### TASK TO COMPLETE
How many lines in the material below include the string "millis"? Answer with the number only.

********************

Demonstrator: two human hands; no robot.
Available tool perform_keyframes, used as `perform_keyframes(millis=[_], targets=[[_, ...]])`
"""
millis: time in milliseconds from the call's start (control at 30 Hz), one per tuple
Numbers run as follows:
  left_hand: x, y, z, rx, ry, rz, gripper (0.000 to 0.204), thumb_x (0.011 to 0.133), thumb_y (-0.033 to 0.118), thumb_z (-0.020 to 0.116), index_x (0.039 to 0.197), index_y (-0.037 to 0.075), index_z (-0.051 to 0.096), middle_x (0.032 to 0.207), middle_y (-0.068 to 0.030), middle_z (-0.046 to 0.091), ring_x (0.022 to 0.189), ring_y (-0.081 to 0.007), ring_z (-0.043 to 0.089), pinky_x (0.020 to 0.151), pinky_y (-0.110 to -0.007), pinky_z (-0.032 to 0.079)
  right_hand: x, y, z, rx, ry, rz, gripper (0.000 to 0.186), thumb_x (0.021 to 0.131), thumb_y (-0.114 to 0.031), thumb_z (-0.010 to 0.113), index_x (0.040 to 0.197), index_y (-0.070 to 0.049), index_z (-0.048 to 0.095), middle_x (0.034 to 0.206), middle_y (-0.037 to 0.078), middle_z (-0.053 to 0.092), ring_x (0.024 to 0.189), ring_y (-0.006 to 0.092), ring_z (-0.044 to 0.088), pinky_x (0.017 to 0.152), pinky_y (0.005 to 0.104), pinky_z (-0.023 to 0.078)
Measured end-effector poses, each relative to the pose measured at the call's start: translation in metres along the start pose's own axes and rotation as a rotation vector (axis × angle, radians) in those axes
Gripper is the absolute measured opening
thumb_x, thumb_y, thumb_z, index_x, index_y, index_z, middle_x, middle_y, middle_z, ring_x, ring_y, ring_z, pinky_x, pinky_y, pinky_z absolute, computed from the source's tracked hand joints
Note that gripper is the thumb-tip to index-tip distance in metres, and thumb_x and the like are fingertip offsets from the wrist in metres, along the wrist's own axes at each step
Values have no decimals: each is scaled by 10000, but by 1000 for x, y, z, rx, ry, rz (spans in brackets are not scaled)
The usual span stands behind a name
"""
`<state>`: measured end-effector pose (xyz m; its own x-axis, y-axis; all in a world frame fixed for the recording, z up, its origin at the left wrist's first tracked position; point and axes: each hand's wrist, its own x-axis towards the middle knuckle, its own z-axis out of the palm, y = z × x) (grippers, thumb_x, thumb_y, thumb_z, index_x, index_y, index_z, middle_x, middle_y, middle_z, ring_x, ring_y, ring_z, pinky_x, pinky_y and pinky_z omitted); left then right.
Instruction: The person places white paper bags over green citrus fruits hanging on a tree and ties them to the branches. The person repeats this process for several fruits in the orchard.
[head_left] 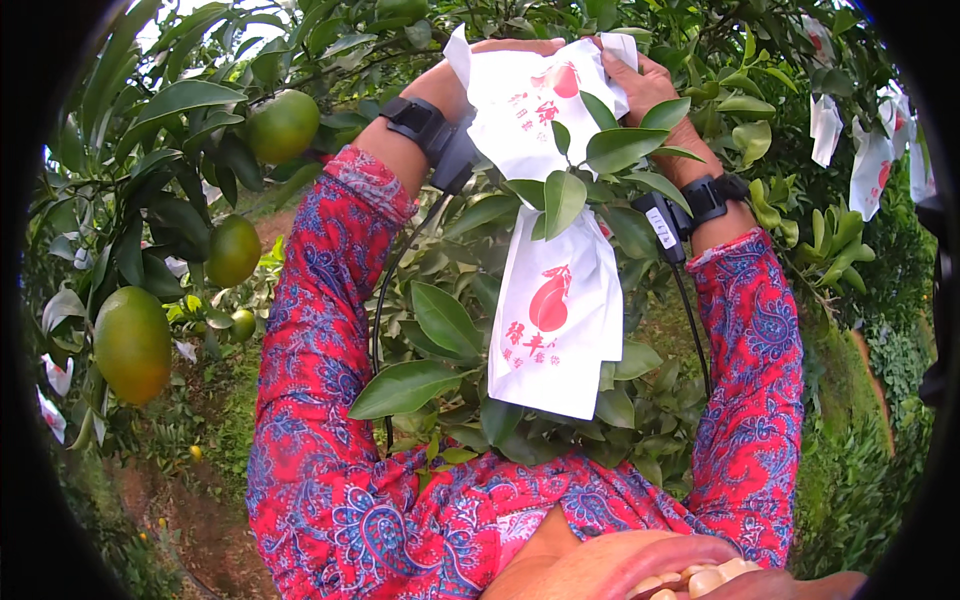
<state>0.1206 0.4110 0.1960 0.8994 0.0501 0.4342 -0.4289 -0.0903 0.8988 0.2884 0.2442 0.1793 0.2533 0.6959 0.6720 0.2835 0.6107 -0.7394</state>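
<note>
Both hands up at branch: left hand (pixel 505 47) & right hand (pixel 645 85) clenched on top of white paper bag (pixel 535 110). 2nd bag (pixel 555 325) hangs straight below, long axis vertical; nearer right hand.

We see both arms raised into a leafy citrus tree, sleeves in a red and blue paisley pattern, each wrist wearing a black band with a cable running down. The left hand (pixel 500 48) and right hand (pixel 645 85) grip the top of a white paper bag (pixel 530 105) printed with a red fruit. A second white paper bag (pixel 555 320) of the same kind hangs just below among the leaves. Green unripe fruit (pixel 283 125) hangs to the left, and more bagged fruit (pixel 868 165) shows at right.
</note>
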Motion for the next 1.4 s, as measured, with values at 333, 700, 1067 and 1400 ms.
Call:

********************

### THE ANSWER
2